Bu Ulvi kemudian nyeletuk, wah betul itu kang tris. Kok bisa pas banget dengan pengalaman yang saya alami. Pengalaman apa Bu,Tanya saya tidak sabar. Beliau kemudian melanjutkan, bahwa dulu punya langganan angkot di daerah Ambarawa. Karena sudah jadi langganan, hubungan dengan sopir menjadi mencair. Hal-hal sederhana tentunya bisa menjadi bahan obrolan untuk memecah kebisuan.

Mbak, percaya ndak kalau saya ini temannya Bambang Pamungkas, celetuk si Sopir pada satu waktu. Bambang Pamungkas siapa pak,tanya Bu Ulvi. Yah, Bambang Pamungkas pemain bola nasional itu. Yang iklannya sering muncul di televise itu. Ah masak sih pak? Sergah Bu Ulvi seoalah tak percaya. Betul mbak, masak sih saya bohong. Kami dulu sama-sama belajar di klub sepak bola. Hanya nasib yang berkata lain, lanjut pak Sopir. Dia jadi pemain bola beneran dan bayaran, saya jadi pemain bola yang wurung (gagal) hehehe.
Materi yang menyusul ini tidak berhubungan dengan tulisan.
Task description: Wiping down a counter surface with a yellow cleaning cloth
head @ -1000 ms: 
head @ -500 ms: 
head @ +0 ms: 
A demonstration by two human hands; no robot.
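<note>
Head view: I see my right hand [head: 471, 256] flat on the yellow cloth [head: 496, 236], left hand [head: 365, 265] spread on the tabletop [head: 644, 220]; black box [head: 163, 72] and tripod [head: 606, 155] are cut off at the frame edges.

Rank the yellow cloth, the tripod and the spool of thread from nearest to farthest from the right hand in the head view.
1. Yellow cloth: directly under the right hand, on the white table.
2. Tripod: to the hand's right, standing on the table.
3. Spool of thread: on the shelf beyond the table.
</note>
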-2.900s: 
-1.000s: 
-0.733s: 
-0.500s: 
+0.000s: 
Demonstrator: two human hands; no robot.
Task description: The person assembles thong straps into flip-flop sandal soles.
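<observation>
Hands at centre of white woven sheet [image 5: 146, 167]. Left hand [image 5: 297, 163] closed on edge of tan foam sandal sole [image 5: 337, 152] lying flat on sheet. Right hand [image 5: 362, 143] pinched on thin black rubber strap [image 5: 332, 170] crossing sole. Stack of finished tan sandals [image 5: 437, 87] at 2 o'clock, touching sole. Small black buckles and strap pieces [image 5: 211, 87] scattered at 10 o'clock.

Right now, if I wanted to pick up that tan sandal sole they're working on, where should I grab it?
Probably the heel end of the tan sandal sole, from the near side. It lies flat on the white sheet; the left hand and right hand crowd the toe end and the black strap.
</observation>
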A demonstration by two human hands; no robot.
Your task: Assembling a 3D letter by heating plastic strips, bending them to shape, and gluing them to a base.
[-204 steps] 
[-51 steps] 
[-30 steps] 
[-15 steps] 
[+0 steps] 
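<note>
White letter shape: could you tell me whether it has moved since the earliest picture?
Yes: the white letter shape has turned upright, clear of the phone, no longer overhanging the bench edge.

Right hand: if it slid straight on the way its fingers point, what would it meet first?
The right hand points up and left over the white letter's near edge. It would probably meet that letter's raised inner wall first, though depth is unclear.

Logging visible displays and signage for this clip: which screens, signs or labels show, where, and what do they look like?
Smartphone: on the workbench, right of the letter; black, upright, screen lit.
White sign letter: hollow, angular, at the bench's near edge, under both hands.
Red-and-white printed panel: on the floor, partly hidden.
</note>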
Bambang Pamungkas memang sudah menonjol dibanding teman-teman klub yang lain, lanjut Pak Sopir. Meski kelihatannya latihannya biasa saja tapi kemampuannya melebihi kami. Sehingga ketika event tanding Bambang Pamungkas selalu diterjunkan. Mungkin itu yang disebut bakat ya mbak, lanjut pak Sopir sambil melirik kaca spion tengah. Dia menjadi primadona diantara teman-teman klubnya.

Kenapa bapak sekarang jadi sopir? Seolah Bu Ulvi ingin mendapatkan kebenaran lebih lanjut. Pak sopir menghentikan kendaraan, menunggu penumpang lain turun, tidak langsung menjawab pertanyaan. Setelah menerima uang pembayaran, pak sopir tersenyum dan melanjutkan laju kendaraan. Saya berkali-kali sudah ikut tanding juga mbak. Pak sopir seolah ingin memuaskan rasa penasaran penumpang langganannya. Cuma, itu juga masih sebatas pertandingan uji coba. Sedangkan ketika ada seleksi untuk ikut klub bola profesioanl, tidak lolos terus.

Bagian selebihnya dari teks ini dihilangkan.